Édito programmation (2016)

Édito programmation (2016)

Alors que le documentaire de création rejoue en boucle le crépuscule de ses années militantes, n’en finissant plus de pleurer la chute du monde et le déclin des idéaux, les jeunes cinéastes ne s’embarrassent plus de ce genre de chichis et ont déjà sauté la barrière : le monde et son absurdité se regardent bien en face, et les films l’abordent comme une terra incognita.

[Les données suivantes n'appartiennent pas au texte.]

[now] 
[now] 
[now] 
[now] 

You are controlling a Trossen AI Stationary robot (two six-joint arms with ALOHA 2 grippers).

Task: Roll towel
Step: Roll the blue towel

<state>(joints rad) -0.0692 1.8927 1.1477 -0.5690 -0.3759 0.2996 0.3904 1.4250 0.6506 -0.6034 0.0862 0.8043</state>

Ce mode explorateur fait résonner l’édition 2016 d’échos venus du cinéma fantastique : terre de fantômes (Norma’s colours, Bixian) et d’hallucinations (Tata, Echo chamber, The Teenage Tasteless Tourist Tape), le présent dépeint ouvre la voie à un cinéma de l’errance et de la balade, marqué par une mélancolie rêveuse (Lost, Wallenhorst) ou par le spleen solitaire d’une sourde angoisse sociale (Stand, Onder Ons). Ce goût des spectres a contaminé les dispositifs euxmêmes et se traduit par une série de films d’abord captivés par ce qui se joue dans l’invisible (le hors-champ visuel de La Senyora que feia senyors, de La Chasse, ou de Simply a Man ; le hors-champ sonore de Deux portes).

Une année de plus au FIDÉ, c’est aussi l’occasion de découvrir le nouvel épisode d’une saga décennaire : celle du rapport qu’entretient le jeune documentaire aux petites images. Le numérique SD semblait enfin avoir débarrassé le plancher des enjeux de la création étudiante, dossier clos par la transition terminée vers la haute définition ; bien au contraire, l’image sale n’en finit plus de revenir hanter les écoles de cinéma. Dans ces films, l’image de caméscope est devenue une relique de l’ancien monde, à décoder pour trouver la vérité : remontant la filiation et ses tabous (La Détesteuse), l’image VHS et ses scories deviennent les symptômes d’un regard à présent questionné, dont le trouble bientôt contaminera le film (jusqu’à corrompre, dans Un lézard dans la peau, le derme de la réalisatrice). Les cinéastes font de cette corruption un jeu, un outil narratif, prenant un malin plaisir à voir le projet se démantibuler par le sortilège d’un enregistrement : le flux des images de télévision noie le regard dans l’abstraction (War in Peace), le montage devient fou (Construction assault), l’expérience du tournage finit par broyer les personnages (Bixian), quand elle ne les absorbe pas tout entiers (10/05/2012).

Cette création franche et brutale se traduit aussi cette année par une colère inhabituelle, à l’ironie vivifiante. War in Peace, The Best Way ou Alphonsine sont autant de films offensifs qui dessinent les contours d’une figure nouvelle : celle du Crusoé fier et misanthrope, bien décidé à renvoyer le monde extérieur dans les cordes et qu’accompagnent, tout au long de la sélection, des personnages qui, en vivant le monde à leur manière très personnelle (Color of the Sun), flirtent parfois dangereusement avec la figure du fou (La Réalité que j’entends, Non contractuel). La stabilité ennuie et une électricité étrange parcourt les films de cette édition : c’est celle du chaos. L’image d’une jeune femme dansant dans la tempête de ses traumatismes (En gardant l’équilibre) semble se faire l’étendard de toute une génération, enfin capable de nous offrir autre chose qu’un regard en arrière. Le désordre est aussi un terreau ; et les bouffées d’énergie brutales de Wéfo, le comique absurde de The Daily Life of a street, ou l’anarchie de Territory nous rappellent que le Chaos, dans la mythologie, est d’abord l’origine de toute création.